Он изучал ее лицо, пока она изучала лицо Лазара. Нижняя губа чуть больше верхней. Светлые ресницы. Серые глаза, подчеркнутые сиреневыми тенями. Маленький круглый шрам на одном из крыльев носа, словно от сделанного когда-то давно пирсинга. На ней было голубое хлопчатобумажное платье без рукавов, а кожа ее загорелых, медово-коричневых плеч казалась еще темнее по контрасту с чуть заметной простой белой лямкой бюстгальтера. Она наверняка загорает каждые выходные — он представил ее с парнем, может быть врачом, у которого есть яхта или кабриолет. С кем-нибудь вроде молодого Брандо.
— О чем говорила ваша мать? — спросила она.
Он рассказал ей про старый дом.
Она кивнула.
— Давайте посмотрим, как она будет себя чувствовать.
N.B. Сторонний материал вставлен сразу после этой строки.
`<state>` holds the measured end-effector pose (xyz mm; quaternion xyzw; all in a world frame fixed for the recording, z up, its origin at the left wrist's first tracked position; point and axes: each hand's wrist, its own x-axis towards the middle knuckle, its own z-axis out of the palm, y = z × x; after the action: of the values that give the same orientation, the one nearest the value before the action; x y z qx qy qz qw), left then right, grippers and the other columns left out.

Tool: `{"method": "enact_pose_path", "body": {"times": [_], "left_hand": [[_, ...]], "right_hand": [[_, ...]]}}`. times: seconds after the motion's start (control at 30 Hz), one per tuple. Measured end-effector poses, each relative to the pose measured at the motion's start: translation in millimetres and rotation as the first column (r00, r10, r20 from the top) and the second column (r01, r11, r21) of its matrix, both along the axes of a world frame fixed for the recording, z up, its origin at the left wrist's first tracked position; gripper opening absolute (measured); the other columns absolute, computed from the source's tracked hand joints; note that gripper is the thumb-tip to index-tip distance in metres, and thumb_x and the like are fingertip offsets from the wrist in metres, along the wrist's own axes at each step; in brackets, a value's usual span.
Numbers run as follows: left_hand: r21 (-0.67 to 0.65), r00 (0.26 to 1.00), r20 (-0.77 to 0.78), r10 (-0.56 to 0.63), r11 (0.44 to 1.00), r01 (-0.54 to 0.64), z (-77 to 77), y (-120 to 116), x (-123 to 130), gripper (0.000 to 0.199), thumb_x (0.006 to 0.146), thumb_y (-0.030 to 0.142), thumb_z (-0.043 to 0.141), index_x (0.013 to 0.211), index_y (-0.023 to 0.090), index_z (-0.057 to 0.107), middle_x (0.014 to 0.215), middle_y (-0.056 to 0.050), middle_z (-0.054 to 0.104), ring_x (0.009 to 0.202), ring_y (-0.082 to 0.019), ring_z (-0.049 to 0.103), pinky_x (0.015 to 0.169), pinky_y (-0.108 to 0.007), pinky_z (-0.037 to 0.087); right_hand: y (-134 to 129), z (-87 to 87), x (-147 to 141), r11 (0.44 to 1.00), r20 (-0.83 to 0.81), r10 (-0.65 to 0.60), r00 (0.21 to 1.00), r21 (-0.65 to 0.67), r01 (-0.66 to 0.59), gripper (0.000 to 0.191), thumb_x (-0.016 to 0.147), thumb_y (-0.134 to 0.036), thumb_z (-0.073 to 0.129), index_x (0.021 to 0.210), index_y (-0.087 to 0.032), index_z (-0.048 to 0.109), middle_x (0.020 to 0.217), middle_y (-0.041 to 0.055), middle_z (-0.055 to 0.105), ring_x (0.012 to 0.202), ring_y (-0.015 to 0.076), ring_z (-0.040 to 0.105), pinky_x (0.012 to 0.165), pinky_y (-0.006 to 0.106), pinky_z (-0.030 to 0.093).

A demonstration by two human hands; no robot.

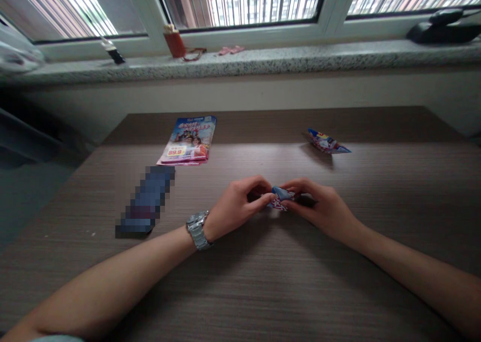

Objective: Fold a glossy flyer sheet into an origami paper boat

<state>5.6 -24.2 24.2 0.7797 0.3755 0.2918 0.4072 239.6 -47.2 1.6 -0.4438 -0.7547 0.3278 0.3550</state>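
Note:
A small folded piece of printed paper (281, 197), blue, white and red, is held between both hands above the middle of the table. My left hand (240, 202), with a metal watch on its wrist, pinches the paper's left side between thumb and fingers. At the right side, my right hand (319, 202) grips it with thumb and fingertips. Part of the paper is hidden by the fingertips. Farther back on the right, a folded paper piece (326, 142) with pointed ends rests on the table.
Printed leaflets (190, 140) lie stacked at the back left of the brown table (255, 282). A pixelated dark flat object (146, 202) lies in front of them. Beyond, a stone windowsill (293, 60) holds a reddish-brown case (174, 42) and a black device (443, 30).

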Motion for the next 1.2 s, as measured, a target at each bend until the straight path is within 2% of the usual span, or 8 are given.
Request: {"method": "enact_pose_path", "body": {"times": [0.13,0.33,0.53,0.67,1.2], "left_hand": [[-0.079,0.997,0.075,-0.003,0.997,0.009,0.3,-3.3,1.8,0.014,0.099,0.03,0.063,0.102,0.017,0.067,0.093,-0.001,0.073,0.083,-0.011,0.067,0.075,-0.02,0.051],[-0.005,0.999,0.032,0.008,1.0,-0.008,4.3,-2.7,2.2,0.011,0.095,0.026,0.067,0.094,0.016,0.071,0.085,0.0,0.072,0.077,-0.01,0.065,0.07,-0.018,0.049],[-0.006,0.999,0.016,-0.031,1.0,0.031,6.3,-4.5,2.4,0.011,0.096,0.025,0.066,0.099,0.016,0.071,0.089,0.0,0.072,0.08,-0.01,0.066,0.07,-0.018,0.049],[0.038,0.999,0.016,-0.044,0.998,0.043,4.4,-5.0,2.0,0.013,0.096,0.028,0.067,0.099,0.016,0.071,0.089,0.0,0.073,0.079,-0.01,0.065,0.071,-0.018,0.048],[0.119,0.998,0.057,0.008,0.993,-0.014,1.8,-1.6,1.4,0.013,0.097,0.028,0.067,0.098,0.016,0.071,0.089,-0.001,0.074,0.08,-0.01,0.068,0.072,-0.019,0.051]], "right_hand": [[-2.5,2.3,-0.7,0.999,-0.039,0.01,0.999,-0.047,-0.011,0.023,0.091,-0.032,0.072,0.112,-0.027,0.064,0.097,-0.0007,0.076,0.089,0.0172,0.072,0.078,0.027,0.056],[-2.9,8.1,-1.3,0.991,-0.021,0.026,0.999,-0.131,-0.029,0.02,0.097,-0.04,0.063,0.107,-0.024,0.07,0.09,0.0006,0.076,0.078,0.0156,0.069,0.068,0.026,0.053],[-1.3,9.2,-2.6,0.991,-0.029,0.024,0.999,-0.132,-0.027,0.017,0.096,-0.038,0.064,0.099,-0.023,0.072,0.085,0.0004,0.075,0.073,0.0148,0.067,0.065,0.025,0.051],[-2.4,8.4,-2.8,0.988,-0.059,0.001,0.998,-0.153,-0.01,0.018,0.095,-0.038,0.066,0.098,-0.022,0.073,0.082,0.0006,0.074,0.072,0.015,0.068,0.062,0.024,0.051],[-1.7,6.8,-1.4,0.991,-0.102,-0.038,0.994,-0.131,0.024,0.016,0.096,-0.038,0.064,0.099,-0.023,0.07,0.084,0.0006,0.074,0.074,0.0144,0.071,0.064,0.023,0.056]]}}
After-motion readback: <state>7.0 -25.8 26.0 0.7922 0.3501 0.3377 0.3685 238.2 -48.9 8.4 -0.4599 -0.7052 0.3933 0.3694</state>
Вам теперь придется уделять ей все больше и больше внимания.
— Знаю.
— Я положила на комод дексаметазон и написала, как его принимать. Вы проследите, чтобы она не забыла про лекарства? Нам бы не хотелось снова класть ее в больницу, если можно этого избежать.
— Я прослежу, — сказал он.
— Мне понравился ваш брат, — сказала она.
— Мы совсем не похожи.
— О, я в этом не уверена, — возразила она. — Вы уже заканчиваете пьесу?
— Да, потихоньку.
— Здорово.
Деннис Осборн, покраснев от непривычной физической нагрузки, пытался спрятаться под хилым фруктовым деревцем. Уна с улыбкой подождала, пока Элла выскочит из высокой травы и поймает его.
— Тебя зовет папочка, — сказала она, протягивая девочке руку. — Извините, что помешала вашей игре, ваше преподобие.
— Мне надо отдышаться, — сказал он. — Как Алиса?
— Снова говорит по-английски. Она стала капризничать, правда?
— Бедная женщина, — сказал священник, неловко усаживаясь на траву. — Я могу чем-то помочь?
— Она уснула. Лучше всего дать ей как следует выспаться.
— Да, — сказал Осборн. — Сон — лучший лекарь. Элла, мы еще увидимся.
— Спасибо, что поиграли со мной, — ответила Элла, основательно натасканная в употреблении подобных реплик.
Она взяла Уну за руку, и они вместе направились в прохладу дома. Уна завела девочку в гостиную и попрощалась. Ей надо было спешить к другому пациенту в Нейлси. Страдающий гемофилией ребенок, у которого к тому же обнаружилась саркома Капоши. Мать сходит с ума. Боится спать. Все время спрашивает почему. Почему он, почему мы. Почему, почему, почему.
— Веди себя хорошо, — сказала она. — Присматривай тут за всеми, пока я не вернусь.
Элла подождала немного. Когда до нее донесся стук закрывшейся входной двери, она включила телевизор и принялась переключать каналы, хотя без пульта дистанционного управления ей было трудновато разобраться, как это делается; однако, даже разобравшись с кнопками, она не смогла найти MTV. Она остановилась на мультфильме и свернулась калачиком на диване, приготовившись смотреть — сумасшедшие гонки, столкновения-взрывы, — когда вошел отец, в белом махровом халате, с несессером в руке. Он выключил телевизор и опустился перед ней на колени.
— Нам нужно поговорить, — сказал он. — Очень серьезно поговорить.